Conclusion and future directions
As real-time glucose monitoring systems become widespread in diabetes care, there is a tendency to focus on MARD as a defining metric for accuracy of a particular system. However, the consensus among a panel of diabetes experts is that, while MARD is useful, we should understand its drawbacks and relying solely on this metric for accuracy is not enough and more robust criteria are required.
The MARD of a system will vary depending on a wide range of parameters, each of which can affect the ultimate computation. Key factors include overall study design, choice of the reference system and number of paired readings that are analysed. It should be remembered that MARD is a metric for the concordance of glucose values from two different physiological compartments, measured with different systems, that is, ISF glucose and blood glucose. Furthermore, there is a dependence on whether the latter is capillary blood, venous blood (or venous plasma), and also on the reference method, which could vary from a handheld patient meter to a laboratory analyser.
The performance (‘accuracy’) of a CGM or flash glucose monitoring device is just one contributor to the concordance. When comparing devices, the only way to minimise or eliminate factors that contribute to non-concordance of each system is to conduct a head-to-head comparison when different ISF devices are worn simultaneously by the same subject and an appropriate, and identical, reference method is used.
In the absence of agreed standardised study protocols, comparison of MARD data obtained from various devices under different study conditions should be avoided, as such direct comparisons may lead to misleading conclusions. The main consensus points on accuracy assessment of CGM and flash glucose monitoring systems can be found in Table 5.
Consensus on assessments of accuracy of CGM and flash glucose monitoring systems.
BG: blood glucose; SMBG: self-monitoring of blood glucose; MARD: mean absolute relative difference; MAD: mean absolute difference.
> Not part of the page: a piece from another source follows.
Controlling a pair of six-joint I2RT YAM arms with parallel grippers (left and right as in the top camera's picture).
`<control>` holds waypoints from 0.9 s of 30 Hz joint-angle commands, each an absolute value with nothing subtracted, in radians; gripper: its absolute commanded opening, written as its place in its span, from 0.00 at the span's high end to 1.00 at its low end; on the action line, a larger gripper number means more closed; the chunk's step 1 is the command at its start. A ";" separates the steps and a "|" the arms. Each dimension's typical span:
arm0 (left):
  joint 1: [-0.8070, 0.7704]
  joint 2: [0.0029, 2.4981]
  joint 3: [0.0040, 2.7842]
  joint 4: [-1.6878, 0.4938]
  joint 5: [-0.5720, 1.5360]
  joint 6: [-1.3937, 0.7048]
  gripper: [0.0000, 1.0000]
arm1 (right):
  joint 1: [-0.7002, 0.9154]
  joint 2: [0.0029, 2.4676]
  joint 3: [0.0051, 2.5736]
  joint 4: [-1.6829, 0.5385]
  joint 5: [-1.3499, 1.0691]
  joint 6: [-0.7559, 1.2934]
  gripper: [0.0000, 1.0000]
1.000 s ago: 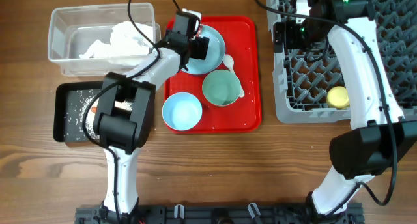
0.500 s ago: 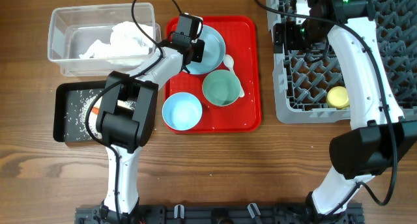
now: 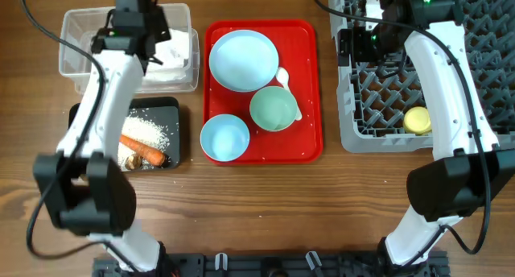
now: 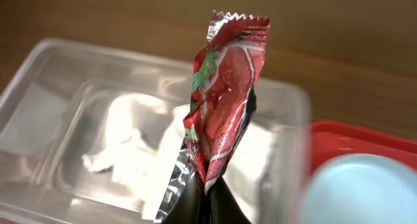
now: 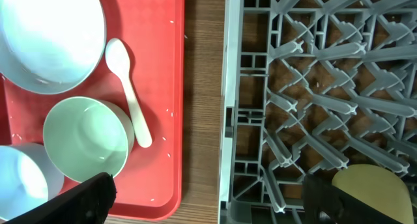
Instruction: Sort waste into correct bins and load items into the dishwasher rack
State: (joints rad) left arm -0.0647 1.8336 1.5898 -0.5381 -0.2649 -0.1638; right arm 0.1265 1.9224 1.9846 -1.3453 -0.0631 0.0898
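Note:
My left gripper (image 4: 207, 193) is shut on the lower end of a small red wrapper (image 4: 225, 87), which stands upright above the clear tub (image 4: 39, 74). A crumpled white napkin (image 4: 143, 139) lies inside that tub. From overhead the left gripper (image 3: 135, 23) hangs over the clear tub (image 3: 80, 51) and hides the wrapper. The black tray (image 3: 173, 108) holds rice (image 3: 149, 130) and a carrot (image 3: 143, 150). My right gripper (image 5: 208, 201) is open over the gap between the red tray (image 5: 166, 120) and the dishwasher rack (image 5: 313, 87). A yellow cup (image 5: 371, 191) sits in the rack.
On the red tray (image 3: 310, 84) sit a light blue plate (image 3: 243, 59), a mint green bowl (image 3: 273, 108), a light blue bowl (image 3: 224, 138) and a white spoon (image 3: 286, 80). The grey rack (image 3: 370, 136) fills the right side; bare wood lies along the front.
My left gripper shut on the red wrapper at the plate, then swung left and up over the clear tub. The black tray's carrot now shows. The right arm stayed still.

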 commanded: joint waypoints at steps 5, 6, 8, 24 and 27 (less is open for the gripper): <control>0.009 1.981 1.577 -0.508 -0.232 -0.176 0.00 | 0.124 1.912 1.983 -1.341 -0.075 0.104 0.05; 0.009 1.976 1.577 -0.498 -0.232 -0.176 0.00 | 0.124 1.912 1.983 -1.343 -0.075 0.104 0.06; -0.002 1.962 1.577 -0.498 -0.224 -0.175 0.00 | 0.124 1.912 1.983 -1.343 -0.075 0.104 0.06; -0.131 1.490 1.577 -0.739 -0.206 -0.401 0.00 | 0.329 2.066 1.983 -0.825 -0.255 0.233 0.13; -0.131 1.487 1.577 -0.796 -0.207 -0.401 0.00 | 0.332 2.188 1.983 -0.738 -0.233 0.344 0.14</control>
When assessing the accuracy of any glucose sensing technology, MARD needs to be combined with additional objective measurements. An established tool in this regard is CEG analysis. This reflects not only the mean accuracy but also the utility of the system for making clinical decisions.
Footnotes
Declaration of conflicting interests
RAA declares: Institutional Research Grants from; Abbott Diabetes Care, Bayer, Eli Lilly, NovoNordisk, Roche, Takeda. Honoraria/education support and consultancy fees from; Abbott Diabetes Care, AstraZeneca, Bayer, Boehringer Ingelheim, Bristol-Myers Squibb, Eli Lilly, Glaxo SmithKline, Merch Sharp & Dohme, NovoNordisk, Takeda. MHC declares honoraria for advisory work for Abbott Diabetes Care. PJ declares personal fees from Abbott Diabetes Care outside the submitted work. LL declares speaker honoraria from Minimed Medtronic, Animas, Roche, Sanofi, Insulet and Novo Nordisk, advisory panel activities for: Abbott Diabetes Care, Roche, Sanofi, Minimed Medtronic, Animas and Novo Nordisk, grants to attend educational meetings from Sanofi, Novo Nordisk and Takeda. GR declares personal fees from Abbott Diabetes Care outside the submitted work. EGW declares speaker honoraria from Abbott Diabetes Care, Diasend, Dexcom, Eli Lilly, Minimed Medtronic, Novo Nordisk, Sanofi Aventis and has served on advisory panels for Abbott Diabetes Care, Eli Lilly, Sanofi Aventis, grants to attend educational meetings from Boehringer Ingelheim, Diasend, Novo Nordisk, Roche and Sanofi Aventis.
Funding
The author(s) received no financial support for the research, authorship and/or publication of this article.